In this regard, we are taking a different approach for children from adults in two respects. First, we are not changing the release point for children sentenced to between four and seven years, but only for those sentenced to seven years or longer. For adults, it includes the four to seven-year cohort as well. Secondly, for those children who are sentenced to seven years or longer, we are focusing on only the most serious of offences which pose a significant threat to public safety. By contrast, the amendment would retain automatic release at the halfway point, regardless of length or offence committed. For the reasons I have set out, we think that inappropriate.
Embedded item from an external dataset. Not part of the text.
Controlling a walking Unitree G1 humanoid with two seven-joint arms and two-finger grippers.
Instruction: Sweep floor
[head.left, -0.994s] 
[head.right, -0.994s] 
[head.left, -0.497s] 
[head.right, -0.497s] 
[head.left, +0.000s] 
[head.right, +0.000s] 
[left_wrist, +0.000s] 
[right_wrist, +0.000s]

I am conscious that I have said quite a bit on this, but we have had some debate on what “mandatory” means. I will finish with three points. First, the noble Baroness, Lady Massey, asked where Scotland and Wales are with the UN Convention on the Rights of the Child. There was the Supreme Court case with the Scottish legislation, but, as I am not sure exactly where the devolved Administrations are up to, I will write with the up-to-date information.
Secondly, a discrimination point was made. The Bill is fully compliant with convention rights, as my noble friend Lady Williams of Trafford has certified under Section 19(1)(a) of the Human Rights Act.
Thirdly, I will take a moment to respond to the point from the noble Lord, Lord German, about those who cross the threshold from childhood to adulthood because of delays in court. Sentencing powers are determined, consistently with what I have been saying, by the offender’s age at the time of conviction. However, sentencing guidelines make it clear that the courts should use a sentence that would have been given at the time the offence was committed as a starting point. In addition, they emphasise that sentencers should take an offender’s maturity and any other factors into account even after they turn 18. In terms of delays, youth cases have been prioritised and are regularly reviewed to ensure that they are being listed as expeditiously as possible, listing being a judicial function, especially cases that involve youths in custody and those where a child is almost 18. I hope that answers the noble Lord’s point.
For the reasons I have set out, I hope the noble Baroness will be content to withdraw her amendment.